The White House is ready to take on patent trolls
The President is ordering the USPTO to create new rules that require patent holders to disclose who actually owns the patents they represent. This will cut down on shell companies strong-arming money out of other companies over patent infringement claims. The forced transparency will also make it easier for companies that are accused of patent infringement to see if the actual patent owners also have other similar patents, making it easier to stop patent trolls from double-dipping by coming back for additional lawsuits against the same people or companies.
End users and small businesses will get some more protection, too. The President's executive order also calls for measures to keep patent trolls from targeting them with White House representatives stating,
End-users should not be subject to lawsuits for simply using a product as intended, and need an easier way to know their rights before entering into costly litigation or settlement.

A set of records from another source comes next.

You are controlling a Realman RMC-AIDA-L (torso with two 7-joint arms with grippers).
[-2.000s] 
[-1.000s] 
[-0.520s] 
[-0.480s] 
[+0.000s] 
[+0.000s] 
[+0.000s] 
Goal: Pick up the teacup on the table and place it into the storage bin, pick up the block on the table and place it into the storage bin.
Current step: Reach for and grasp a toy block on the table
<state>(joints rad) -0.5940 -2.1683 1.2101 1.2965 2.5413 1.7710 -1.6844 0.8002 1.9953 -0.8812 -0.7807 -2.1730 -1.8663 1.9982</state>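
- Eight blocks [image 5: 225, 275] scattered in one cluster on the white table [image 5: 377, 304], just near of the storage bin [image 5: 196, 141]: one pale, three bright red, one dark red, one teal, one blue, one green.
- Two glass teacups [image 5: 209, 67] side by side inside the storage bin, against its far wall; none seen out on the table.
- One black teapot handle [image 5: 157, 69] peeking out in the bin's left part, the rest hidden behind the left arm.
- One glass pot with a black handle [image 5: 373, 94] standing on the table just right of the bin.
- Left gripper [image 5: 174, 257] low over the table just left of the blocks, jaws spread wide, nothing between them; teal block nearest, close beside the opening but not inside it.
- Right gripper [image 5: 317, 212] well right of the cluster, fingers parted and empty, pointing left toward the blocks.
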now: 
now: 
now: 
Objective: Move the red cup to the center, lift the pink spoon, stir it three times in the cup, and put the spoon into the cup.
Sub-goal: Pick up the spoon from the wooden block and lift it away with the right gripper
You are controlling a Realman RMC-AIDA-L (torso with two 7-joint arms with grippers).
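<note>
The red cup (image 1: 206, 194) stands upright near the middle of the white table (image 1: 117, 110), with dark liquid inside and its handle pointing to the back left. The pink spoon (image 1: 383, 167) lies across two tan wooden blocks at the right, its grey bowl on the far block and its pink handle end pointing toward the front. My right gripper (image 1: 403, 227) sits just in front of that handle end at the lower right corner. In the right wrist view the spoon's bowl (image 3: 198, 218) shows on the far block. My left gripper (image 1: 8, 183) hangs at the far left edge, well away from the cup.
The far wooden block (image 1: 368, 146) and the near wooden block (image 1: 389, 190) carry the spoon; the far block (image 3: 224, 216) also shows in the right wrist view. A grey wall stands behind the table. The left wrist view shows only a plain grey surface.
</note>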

If you think patent holders wouldn't take that path, think again. Lodsys is well known for filing lawsuits against iOS app developers for using Apple's in-app purchase mechanism -- a system that Apple paid to license from Lodsys. The company felt everyone should pay licensing fees, however, and started by threatening small companies that likely wouldn't be able to afford expensive trials, and then later started hitting them with patent infringement lawsuits.
VirnetX targeted Apple with a string of patent lawsuits, and sued Apple yet again on late 2012 over FaceTime-related patents after winning US$368.2 million over FaceTime patents only two days earlier.
Podcasters haven't been spared from patent trolls, either. Personal Audio started by filing a lawsuit against Apple over playlist organization and navigation on the iPod, and then followed up by hitting podcasters with infringement lawsuits over podcast distribution. The Electronic Frontier Foundation is now collecting donations to mount a defense for podcasters since the Personal Audio patents seem surprislingly broad.
Cases like these not only pose serious financial burdens to the defendants, but depending on their outcome could significantly curtail the number of developers and podcasters. Smaller players don't have the financial resources to defend themselves from ongoing patent infringement cases, especially when those lawsuits target them for using services provided by other parties.
The President is hoping Congress can help address some of these issues, too, through new legislation that protects end users from abusive lawsuits from patent trolls, and laws that require companies that lose their patent infringement cases to pay the defendant's legal expenses along with their own. He also wants to see changes to how the International Trade Commission operates since many companies use it as a tool to push for faster injunctions while persuing parallel courtroom battles.
Coincidentally, the ITC granted Samsung an injunction this week against Apple blocking the import of AT&T-compatible iPhone 4 and iPad 2 models over standards essential communication patents. Apple said the injunction won't impact product availability, and it plans to appeal the ruling. Depending on how this case plays out, it could set a precendent where standards essential patent holders use the threat of injunctions as a tool to force companies to pay unreasonably high licensing fees instead of negotiating fair rates.
The ITC ruling also goes against the consensus in courts around the world -- and marks a reversal in the ITC's usual stance -- where the idea of banning products over standards essential patents is seen as a bad move for the market and consumers.
President Obama's call for change, coupled with Samsung's ITC injunction win, underscores what analysts and industry experts have been saying: the patent system is broken, and patent trolls are abusing it.
Change on this scale won't happen over night, but it looks like we're finally starting to move in the right direction, and none too soon since the trend towards targeting small businesses and end users with patent lawsuits seems to be growing. In the end, that kills innovation and ultimately it's the consumer that suffers.